Try it: Some entries follow. Reproduce exactly the lines starting at the one with "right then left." and stopping after the one with "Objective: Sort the".
◇ ◇ ◇ ◇ ◇
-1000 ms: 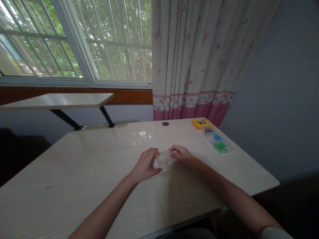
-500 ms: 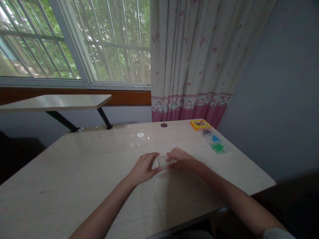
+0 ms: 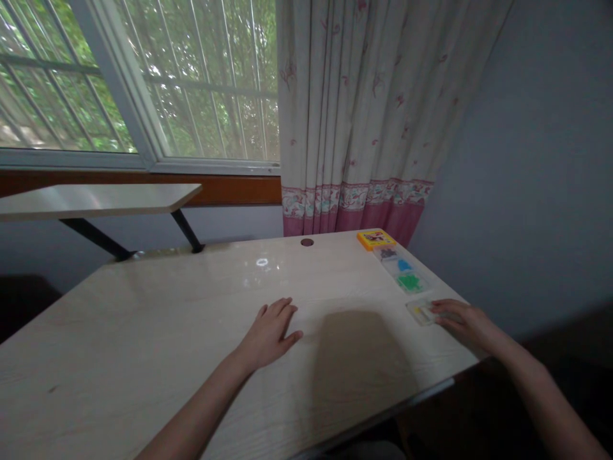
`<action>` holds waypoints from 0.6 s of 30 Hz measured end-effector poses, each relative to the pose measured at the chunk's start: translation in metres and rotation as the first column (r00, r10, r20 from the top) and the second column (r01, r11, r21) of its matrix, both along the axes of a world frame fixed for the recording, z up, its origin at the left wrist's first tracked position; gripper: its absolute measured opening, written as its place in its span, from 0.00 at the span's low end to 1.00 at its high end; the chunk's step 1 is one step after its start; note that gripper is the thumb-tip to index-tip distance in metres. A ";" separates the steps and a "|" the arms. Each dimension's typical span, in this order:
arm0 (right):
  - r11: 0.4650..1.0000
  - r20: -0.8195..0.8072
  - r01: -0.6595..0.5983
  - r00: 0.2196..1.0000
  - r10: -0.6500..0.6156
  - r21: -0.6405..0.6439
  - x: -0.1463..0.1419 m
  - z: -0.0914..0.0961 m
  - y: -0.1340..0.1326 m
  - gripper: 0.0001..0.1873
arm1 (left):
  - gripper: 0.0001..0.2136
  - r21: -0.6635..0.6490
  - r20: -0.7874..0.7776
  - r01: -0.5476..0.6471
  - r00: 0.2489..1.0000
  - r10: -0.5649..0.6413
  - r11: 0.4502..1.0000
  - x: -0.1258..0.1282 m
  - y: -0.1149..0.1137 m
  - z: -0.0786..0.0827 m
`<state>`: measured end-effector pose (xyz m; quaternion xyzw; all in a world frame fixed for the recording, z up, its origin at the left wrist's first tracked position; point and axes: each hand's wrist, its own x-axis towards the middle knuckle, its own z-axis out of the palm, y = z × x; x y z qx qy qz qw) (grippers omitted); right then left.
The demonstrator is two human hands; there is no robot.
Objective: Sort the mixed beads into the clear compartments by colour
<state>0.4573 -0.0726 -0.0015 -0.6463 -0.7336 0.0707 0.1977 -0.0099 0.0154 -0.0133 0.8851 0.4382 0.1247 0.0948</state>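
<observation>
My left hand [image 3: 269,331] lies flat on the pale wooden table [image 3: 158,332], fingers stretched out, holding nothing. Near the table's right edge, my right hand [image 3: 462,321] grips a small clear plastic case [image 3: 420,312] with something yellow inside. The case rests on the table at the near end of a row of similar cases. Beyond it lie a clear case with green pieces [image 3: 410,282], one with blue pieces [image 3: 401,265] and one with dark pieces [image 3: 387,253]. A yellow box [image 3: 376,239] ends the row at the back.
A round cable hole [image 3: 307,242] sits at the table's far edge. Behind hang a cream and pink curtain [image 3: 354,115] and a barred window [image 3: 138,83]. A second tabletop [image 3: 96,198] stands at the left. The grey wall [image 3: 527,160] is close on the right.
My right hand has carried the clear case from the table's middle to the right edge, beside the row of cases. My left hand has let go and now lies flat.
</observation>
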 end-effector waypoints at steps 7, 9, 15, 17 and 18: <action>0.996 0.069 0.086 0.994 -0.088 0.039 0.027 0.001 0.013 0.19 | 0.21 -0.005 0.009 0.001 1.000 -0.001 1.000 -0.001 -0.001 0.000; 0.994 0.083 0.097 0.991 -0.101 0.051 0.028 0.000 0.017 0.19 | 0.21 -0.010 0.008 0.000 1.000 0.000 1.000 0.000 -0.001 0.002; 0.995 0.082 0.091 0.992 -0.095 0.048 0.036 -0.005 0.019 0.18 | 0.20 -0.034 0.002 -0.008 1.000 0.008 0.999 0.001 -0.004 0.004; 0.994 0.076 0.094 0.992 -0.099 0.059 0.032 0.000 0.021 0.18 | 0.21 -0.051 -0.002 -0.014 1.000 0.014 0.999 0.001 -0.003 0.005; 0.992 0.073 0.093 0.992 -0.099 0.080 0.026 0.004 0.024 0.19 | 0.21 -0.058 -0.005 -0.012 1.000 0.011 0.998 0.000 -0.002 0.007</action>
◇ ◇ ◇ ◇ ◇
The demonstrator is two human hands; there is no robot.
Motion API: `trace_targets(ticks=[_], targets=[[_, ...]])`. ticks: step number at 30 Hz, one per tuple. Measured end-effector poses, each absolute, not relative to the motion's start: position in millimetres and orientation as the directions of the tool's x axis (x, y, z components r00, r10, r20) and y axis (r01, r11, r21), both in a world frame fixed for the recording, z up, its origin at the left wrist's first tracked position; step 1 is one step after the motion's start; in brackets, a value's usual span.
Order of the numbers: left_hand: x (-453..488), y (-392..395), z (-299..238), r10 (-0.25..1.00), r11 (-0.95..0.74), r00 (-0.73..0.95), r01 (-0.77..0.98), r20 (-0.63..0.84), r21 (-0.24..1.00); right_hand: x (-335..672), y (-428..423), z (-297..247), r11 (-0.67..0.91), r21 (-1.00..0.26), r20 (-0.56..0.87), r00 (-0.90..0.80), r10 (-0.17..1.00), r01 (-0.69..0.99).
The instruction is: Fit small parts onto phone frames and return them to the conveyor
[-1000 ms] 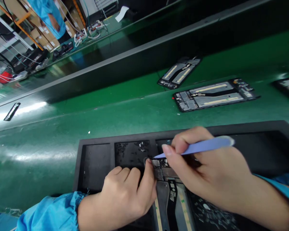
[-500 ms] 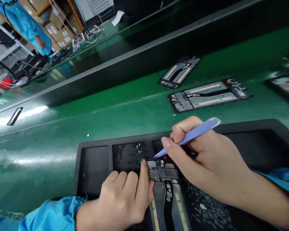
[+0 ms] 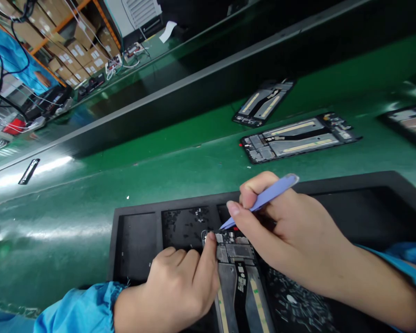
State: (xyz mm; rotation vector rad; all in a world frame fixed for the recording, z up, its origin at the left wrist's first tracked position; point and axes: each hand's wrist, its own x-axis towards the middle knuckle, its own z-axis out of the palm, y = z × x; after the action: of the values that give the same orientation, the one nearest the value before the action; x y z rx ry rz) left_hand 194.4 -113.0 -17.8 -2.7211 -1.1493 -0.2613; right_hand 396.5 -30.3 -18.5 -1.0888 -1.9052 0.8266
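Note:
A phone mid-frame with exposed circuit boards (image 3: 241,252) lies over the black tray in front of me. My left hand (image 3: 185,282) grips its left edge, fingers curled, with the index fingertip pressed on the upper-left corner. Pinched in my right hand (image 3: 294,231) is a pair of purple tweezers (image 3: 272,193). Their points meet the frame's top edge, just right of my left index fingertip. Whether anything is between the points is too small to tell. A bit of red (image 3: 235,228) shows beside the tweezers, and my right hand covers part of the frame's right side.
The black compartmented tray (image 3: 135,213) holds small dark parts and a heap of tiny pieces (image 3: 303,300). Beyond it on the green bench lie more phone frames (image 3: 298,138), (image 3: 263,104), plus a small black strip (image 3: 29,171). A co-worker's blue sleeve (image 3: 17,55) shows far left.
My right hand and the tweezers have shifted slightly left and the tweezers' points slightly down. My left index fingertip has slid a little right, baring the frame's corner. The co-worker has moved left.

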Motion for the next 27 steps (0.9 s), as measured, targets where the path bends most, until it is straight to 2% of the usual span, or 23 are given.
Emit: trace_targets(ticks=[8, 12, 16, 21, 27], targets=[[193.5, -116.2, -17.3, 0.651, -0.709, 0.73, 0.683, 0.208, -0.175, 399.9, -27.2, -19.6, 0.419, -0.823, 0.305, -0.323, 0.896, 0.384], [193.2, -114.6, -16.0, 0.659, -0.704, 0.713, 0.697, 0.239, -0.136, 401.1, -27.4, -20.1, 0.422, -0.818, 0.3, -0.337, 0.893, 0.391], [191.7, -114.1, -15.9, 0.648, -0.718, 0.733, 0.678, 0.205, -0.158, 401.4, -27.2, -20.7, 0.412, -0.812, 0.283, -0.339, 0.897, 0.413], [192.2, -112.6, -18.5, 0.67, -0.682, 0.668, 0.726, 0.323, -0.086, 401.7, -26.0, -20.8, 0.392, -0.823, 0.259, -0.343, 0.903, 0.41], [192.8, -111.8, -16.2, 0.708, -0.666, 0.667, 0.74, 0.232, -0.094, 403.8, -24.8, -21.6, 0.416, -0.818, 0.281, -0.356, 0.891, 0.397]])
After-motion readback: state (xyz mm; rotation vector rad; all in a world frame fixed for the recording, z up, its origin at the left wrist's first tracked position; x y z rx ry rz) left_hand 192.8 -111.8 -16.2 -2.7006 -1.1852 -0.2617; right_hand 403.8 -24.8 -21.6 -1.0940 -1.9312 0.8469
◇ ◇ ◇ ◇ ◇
Answer box:
`<state>`: measured end-effector pose (xyz m; quaternion xyzw; all in a world frame fixed for the recording, z up, its origin at the left wrist's first tracked position; point and axes: each hand's wrist, its own x-axis towards the middle knuckle, its own z-axis out of the palm, y = z × x; x y z qx qy qz qw) (grippers omitted); right then left.
The demonstrator is two human hands; there is no robot.
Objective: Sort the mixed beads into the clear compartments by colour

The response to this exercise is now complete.